#### Problem to work on
Go over the data below and say how many lines hold the word "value". Only the number is needed.

#### Material for the task
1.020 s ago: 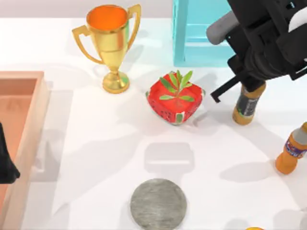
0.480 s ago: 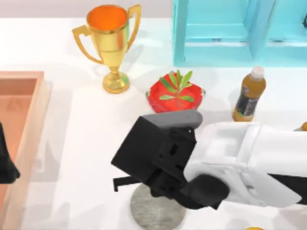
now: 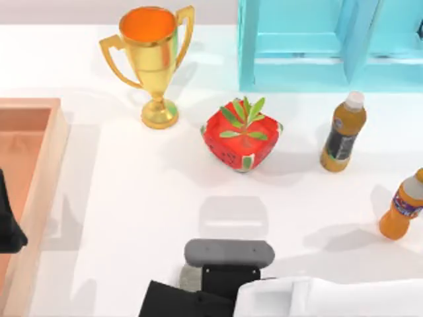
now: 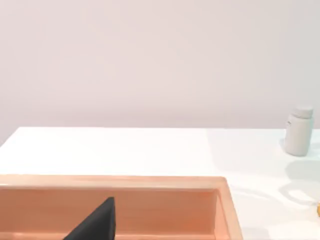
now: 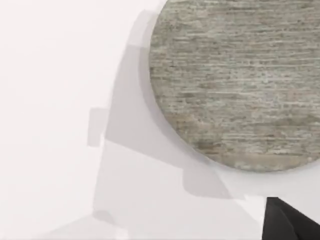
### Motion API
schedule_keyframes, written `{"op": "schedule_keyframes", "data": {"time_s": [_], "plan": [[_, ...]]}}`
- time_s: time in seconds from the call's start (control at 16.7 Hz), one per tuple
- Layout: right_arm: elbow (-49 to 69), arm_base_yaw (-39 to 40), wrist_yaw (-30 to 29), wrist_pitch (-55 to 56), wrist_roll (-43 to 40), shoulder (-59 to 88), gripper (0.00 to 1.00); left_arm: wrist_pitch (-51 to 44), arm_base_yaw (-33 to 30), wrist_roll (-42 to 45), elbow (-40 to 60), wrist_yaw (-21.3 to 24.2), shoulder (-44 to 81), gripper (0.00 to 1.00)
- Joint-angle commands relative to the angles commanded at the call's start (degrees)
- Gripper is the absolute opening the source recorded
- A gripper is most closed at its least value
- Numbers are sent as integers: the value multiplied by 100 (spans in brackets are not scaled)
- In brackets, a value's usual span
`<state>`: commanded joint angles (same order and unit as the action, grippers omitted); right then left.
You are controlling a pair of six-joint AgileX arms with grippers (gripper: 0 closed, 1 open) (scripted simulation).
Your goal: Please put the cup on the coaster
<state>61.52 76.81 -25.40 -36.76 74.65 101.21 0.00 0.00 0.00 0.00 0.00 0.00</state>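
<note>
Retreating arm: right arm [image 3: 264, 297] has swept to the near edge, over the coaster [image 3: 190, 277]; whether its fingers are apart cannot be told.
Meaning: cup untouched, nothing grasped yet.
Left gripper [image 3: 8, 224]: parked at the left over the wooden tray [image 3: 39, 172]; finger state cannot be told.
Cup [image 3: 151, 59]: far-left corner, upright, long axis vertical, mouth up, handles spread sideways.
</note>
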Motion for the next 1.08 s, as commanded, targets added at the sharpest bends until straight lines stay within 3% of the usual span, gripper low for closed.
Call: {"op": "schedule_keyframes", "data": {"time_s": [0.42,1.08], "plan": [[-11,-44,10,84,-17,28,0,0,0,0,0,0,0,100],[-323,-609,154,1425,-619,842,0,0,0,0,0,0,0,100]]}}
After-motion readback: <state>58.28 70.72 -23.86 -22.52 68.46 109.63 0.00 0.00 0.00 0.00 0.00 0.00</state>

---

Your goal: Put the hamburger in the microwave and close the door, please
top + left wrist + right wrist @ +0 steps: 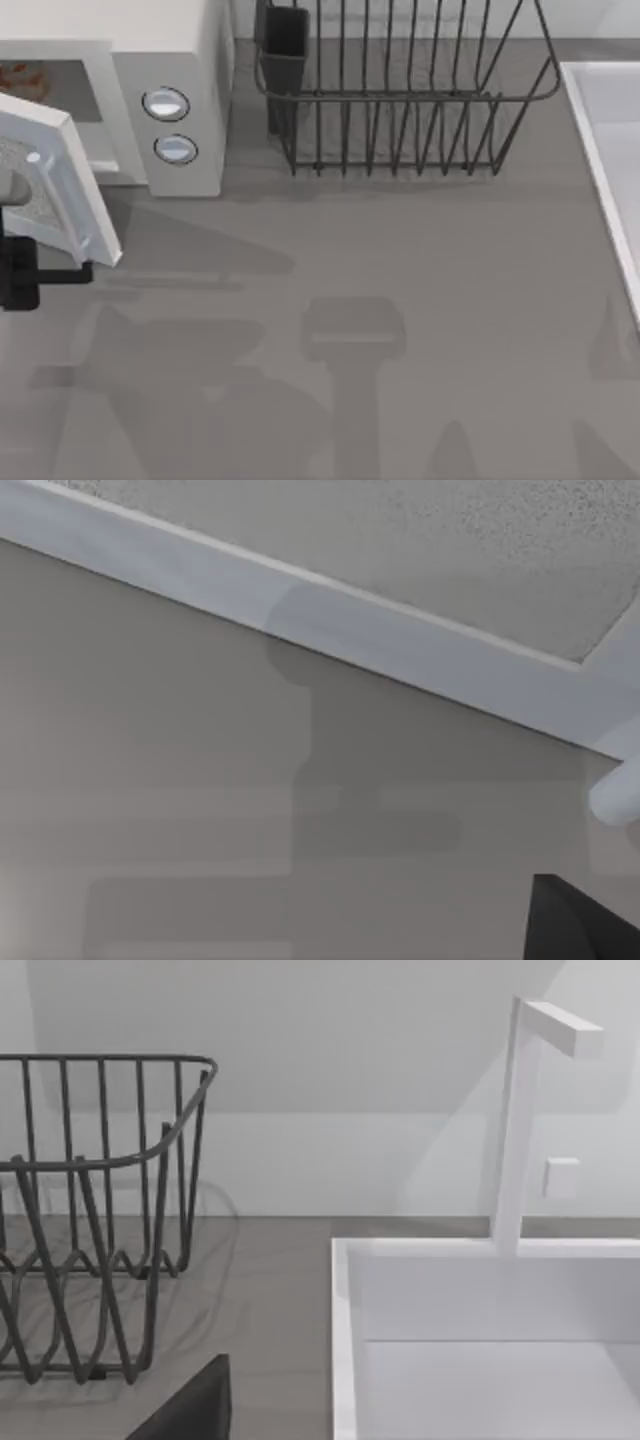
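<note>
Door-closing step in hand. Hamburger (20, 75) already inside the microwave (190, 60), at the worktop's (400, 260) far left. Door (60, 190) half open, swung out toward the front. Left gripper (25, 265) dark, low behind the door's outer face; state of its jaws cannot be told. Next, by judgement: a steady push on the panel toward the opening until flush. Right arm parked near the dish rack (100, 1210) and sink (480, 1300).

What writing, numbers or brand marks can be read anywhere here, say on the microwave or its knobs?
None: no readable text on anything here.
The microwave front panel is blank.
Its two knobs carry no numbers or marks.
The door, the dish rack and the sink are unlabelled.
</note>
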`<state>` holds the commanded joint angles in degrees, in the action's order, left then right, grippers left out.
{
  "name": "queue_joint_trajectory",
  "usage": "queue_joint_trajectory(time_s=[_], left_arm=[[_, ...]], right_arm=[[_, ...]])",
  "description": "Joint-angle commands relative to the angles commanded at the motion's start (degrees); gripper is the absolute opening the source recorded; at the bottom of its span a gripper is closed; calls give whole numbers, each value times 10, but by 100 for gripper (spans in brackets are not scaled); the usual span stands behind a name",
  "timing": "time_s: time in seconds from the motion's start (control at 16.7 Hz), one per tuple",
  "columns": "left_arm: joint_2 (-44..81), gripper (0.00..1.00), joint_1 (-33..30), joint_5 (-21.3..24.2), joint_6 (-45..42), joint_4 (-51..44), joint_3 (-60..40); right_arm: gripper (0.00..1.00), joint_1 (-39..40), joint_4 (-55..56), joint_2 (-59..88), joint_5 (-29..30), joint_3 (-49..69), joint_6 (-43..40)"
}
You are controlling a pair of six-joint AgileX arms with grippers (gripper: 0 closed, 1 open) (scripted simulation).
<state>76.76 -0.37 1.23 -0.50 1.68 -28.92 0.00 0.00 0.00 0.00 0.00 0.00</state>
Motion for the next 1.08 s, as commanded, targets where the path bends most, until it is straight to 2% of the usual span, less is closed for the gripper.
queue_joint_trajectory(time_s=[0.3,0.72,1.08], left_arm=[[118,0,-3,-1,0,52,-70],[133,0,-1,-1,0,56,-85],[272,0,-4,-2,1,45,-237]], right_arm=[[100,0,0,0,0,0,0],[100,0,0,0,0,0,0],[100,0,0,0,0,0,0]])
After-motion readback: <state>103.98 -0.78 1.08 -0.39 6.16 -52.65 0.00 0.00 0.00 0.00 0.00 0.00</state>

#### Task output
4